Your answer is a number only: how many lines in the data below contain "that"?

Collected data -
────

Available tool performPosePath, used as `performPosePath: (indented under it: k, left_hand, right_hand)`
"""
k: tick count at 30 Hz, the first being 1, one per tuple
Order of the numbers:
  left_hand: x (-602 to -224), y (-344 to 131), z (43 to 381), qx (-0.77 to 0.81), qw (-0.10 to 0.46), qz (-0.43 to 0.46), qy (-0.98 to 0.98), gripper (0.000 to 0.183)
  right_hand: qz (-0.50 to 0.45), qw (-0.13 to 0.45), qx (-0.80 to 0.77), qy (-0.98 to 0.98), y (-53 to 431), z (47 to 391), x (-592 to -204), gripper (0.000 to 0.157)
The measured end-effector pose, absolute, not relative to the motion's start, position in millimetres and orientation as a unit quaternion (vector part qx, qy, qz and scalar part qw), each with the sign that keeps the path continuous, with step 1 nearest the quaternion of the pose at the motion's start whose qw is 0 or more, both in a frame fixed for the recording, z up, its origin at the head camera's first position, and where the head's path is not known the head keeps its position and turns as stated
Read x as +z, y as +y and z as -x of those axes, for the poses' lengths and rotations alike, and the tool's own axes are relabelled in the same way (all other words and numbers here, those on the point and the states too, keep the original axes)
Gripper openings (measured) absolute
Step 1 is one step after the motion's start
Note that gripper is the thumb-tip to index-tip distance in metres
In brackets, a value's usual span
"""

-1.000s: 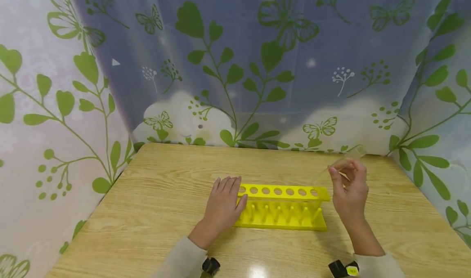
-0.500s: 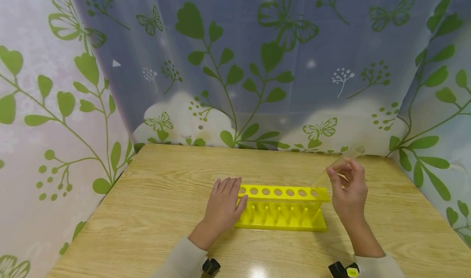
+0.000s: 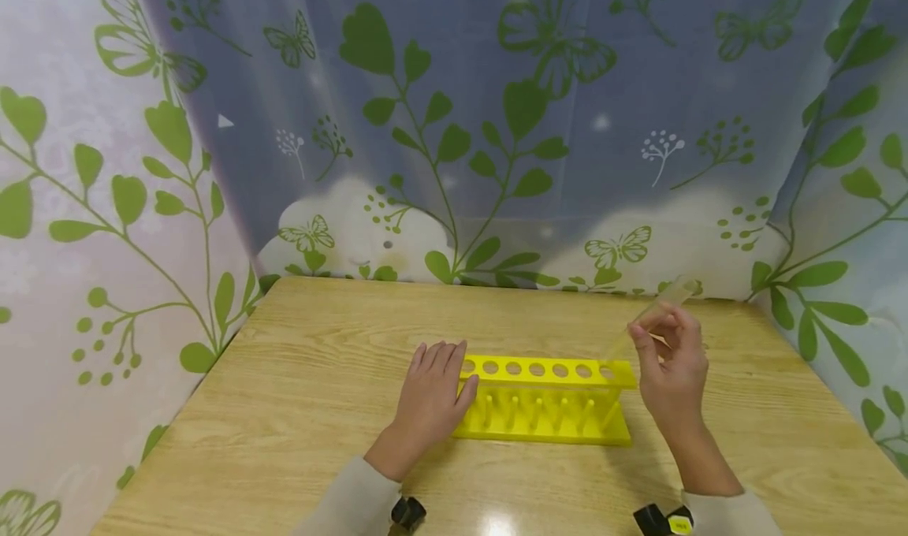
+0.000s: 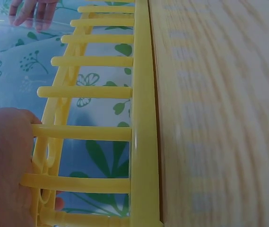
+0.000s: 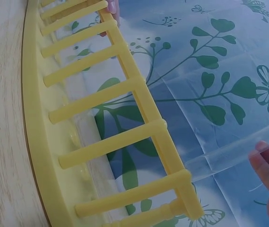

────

Your response -
2